This page is an unofficial LFoD record and is not legal advice. Verify the document against the official source before relying on it.
HB1265: establishing a duty for owners of businesses and institutions to provide protection to customers and employees and liability for failure to provide protection.
Bill details
Version history, amendments, and roll-call votes were not present in the imported local bill data.
Sponsors
- Andrew Renzullo House · Hills 27
- Daniel Itse House · Rock 9
Topics
Criminal justice and courts Business and labor
Official links
HB 1265 – AS INTRODUCED
2008 SESSION
08-2445
05/09
HOUSE BILL 1265
AN ACT establishing a duty for owners of businesses and institutions to provide protection to customers and employees and liability for failure to provide protection.
ANALYSIS
This bill establishes a duty for owners of businesses and institutions to provide protection to customers and employees if the business or institution limits the customers’ or employees’ right to self protection. The bill also provides liability for failure to provide such protection.

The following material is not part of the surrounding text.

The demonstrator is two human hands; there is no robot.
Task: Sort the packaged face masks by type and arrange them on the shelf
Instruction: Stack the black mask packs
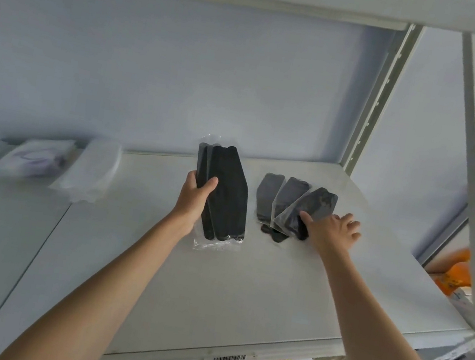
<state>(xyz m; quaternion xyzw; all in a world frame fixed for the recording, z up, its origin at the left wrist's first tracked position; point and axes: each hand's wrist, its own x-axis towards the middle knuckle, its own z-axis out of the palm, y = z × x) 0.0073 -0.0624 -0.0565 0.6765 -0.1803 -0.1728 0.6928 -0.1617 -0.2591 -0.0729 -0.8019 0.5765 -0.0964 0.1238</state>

- - - - - - - - - - - - - - - - - - - - - - - - - - - - - - - - - - - - - - - - - - - - - - - - - - - - - - - - - - - - - - - - - - - - - - - - - - - -
Explanation: Matter added to current law appears in bold italics.
Matter removed from current law appears [in brackets and struckthrough.]

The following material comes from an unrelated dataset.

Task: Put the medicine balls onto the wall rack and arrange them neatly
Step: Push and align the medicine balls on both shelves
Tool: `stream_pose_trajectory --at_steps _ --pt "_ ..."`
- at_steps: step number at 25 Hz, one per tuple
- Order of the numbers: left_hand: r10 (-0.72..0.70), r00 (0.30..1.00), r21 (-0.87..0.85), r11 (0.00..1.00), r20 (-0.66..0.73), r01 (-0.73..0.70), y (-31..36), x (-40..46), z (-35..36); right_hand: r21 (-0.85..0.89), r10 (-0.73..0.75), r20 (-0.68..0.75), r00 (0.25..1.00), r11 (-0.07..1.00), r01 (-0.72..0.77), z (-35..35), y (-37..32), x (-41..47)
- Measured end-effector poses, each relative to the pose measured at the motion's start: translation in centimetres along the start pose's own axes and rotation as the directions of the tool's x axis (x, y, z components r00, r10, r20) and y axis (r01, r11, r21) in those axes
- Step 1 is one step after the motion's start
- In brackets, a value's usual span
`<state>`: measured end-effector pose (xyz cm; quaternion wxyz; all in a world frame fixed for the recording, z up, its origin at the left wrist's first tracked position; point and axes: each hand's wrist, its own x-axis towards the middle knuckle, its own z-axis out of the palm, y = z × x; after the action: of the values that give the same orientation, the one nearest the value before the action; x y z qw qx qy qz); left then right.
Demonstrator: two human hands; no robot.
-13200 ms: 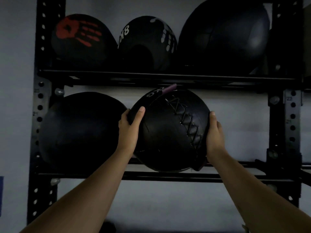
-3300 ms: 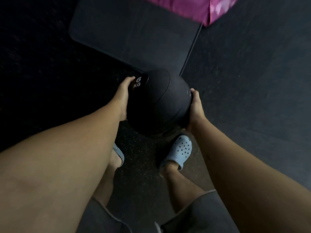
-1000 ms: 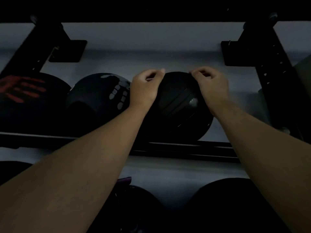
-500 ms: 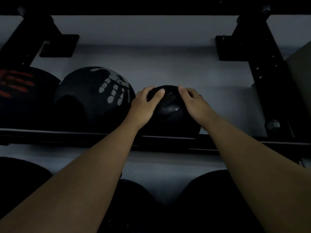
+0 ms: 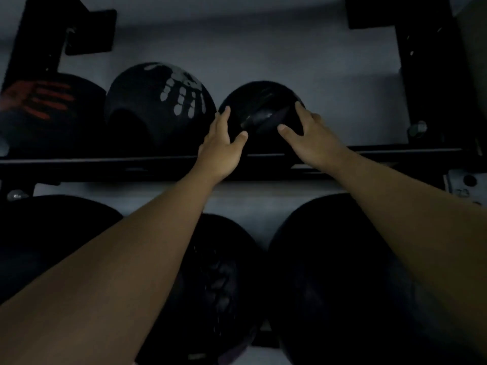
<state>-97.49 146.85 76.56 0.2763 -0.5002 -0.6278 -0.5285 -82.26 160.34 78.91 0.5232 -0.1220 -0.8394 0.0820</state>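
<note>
A small black medicine ball (image 5: 263, 101) sits on the upper shelf of the black wall rack (image 5: 105, 163), to the right of a ball with a white handprint (image 5: 158, 106). My left hand (image 5: 220, 148) cups its lower left front and my right hand (image 5: 308, 138) its right front, fingers spread against it. At the far left of that shelf lies a ball with a red handprint (image 5: 44, 109). On the lower shelf rest three larger black balls, left (image 5: 47, 233), middle (image 5: 218, 272) and right (image 5: 329, 272), partly hidden by my forearms.
Black perforated uprights stand at the left (image 5: 39, 35) and right (image 5: 432, 75) of the rack against a pale wall. A gap of bare shelf lies between the small ball and the right upright.
The small ball went from the floor up onto the upper shelf. In the last half second my hands slid from its top down to its front, and my view tilted lower.
</note>
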Motion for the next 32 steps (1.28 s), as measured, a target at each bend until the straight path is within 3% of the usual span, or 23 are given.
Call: stream_pose_trajectory --at_steps 4,8,13,18,23,26,30,32 --pt "-0.054 0.988 0.022 0.998 0.146 0.051 1.5 -6.2 0.5 -0.083 0.035 0.08 0.996 0.996 -0.028 -2.6 0.0 -8.0" --pt "-0.049 0.937 -0.149 0.983 0.346 0.107 2.4 -13.0 2.5 -0.302 0.3 0.013 0.954 0.911 -0.282 -5.1 2.1 -15.1" --pt "-0.152 0.849 -0.195 0.939 0.506 0.284 3.6 -20.0 5.4 -0.221 0.441 -0.019 0.898 0.874 -0.434 -6.5 5.5 -22.0" --pt "-0.351 0.865 -0.279 0.844 0.359 0.458 6.5 -21.6 9.9 -0.05 0.393 -0.084 0.915 0.916 -0.398 -7.0 8.6 -23.2" --pt "-0.472 0.872 -0.241 0.838 0.133 0.49 7.9 -21.6 13.3 0.164 0.477 -0.14 0.868 0.875 -0.455 -5.8 9.9 -23.6" --pt "-0.5 0.863 -0.236 0.832 0.074 0.503 6.2 -19.9 13.3 0.091 0.492 -0.157 0.856 0.871 -0.483 -3.7 8.7 -22.7" --pt "-0.484 0.869 -0.25 0.832 0.107 0.494 4.4 -18.9 12.6 -0.095 0.451 -0.138 0.882 0.88 -0.465 -4.3 9.3 -22.0" --pt "-0.465 0.878 -0.252 0.842 0.11 0.478 4.3 -19.1 12.7 -0.072 0.435 -0.15 0.888 0.891 -0.448 -5.1 10.1 -21.7"
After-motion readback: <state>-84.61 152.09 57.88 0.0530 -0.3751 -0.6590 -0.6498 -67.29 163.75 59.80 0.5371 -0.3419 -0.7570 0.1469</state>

Matter which is either (a) all new or (b) repealed and reenacted appears in regular type.
08-2445
05/09
STATE OF NEW HAMPSHIRE
In the Year of Our Lord Two Thousand Eight
AN ACT establishing a duty for owners of businesses and institutions to provide protection to customers and employees and liability for failure to provide protection.
Be it Enacted by the Senate and House of Representatives in General Court convened:
1 New Section; Duty to Provide Protection. Amend RSA 159 by inserting after section 19-a the following new section:
159:19-b Duty to Provide Protection. Any business or institution that provides for public access, that prevents, by rule, regulation, policy, or supervisory act, a customer, vendor, or employee from exercising his or her constitutional right to self-protection to which he or she would be legally entitled if not for that rule, regulation, policy, or supervisory act, is under a strict duty to provide the level of protection the customer, vendor, or employee would have absent said rule, regulation, policy, or supervisory act. Strict liability is the applicable standard for assessing responsibility.
2 Effective Date. This act shall take effect January 1, 2009.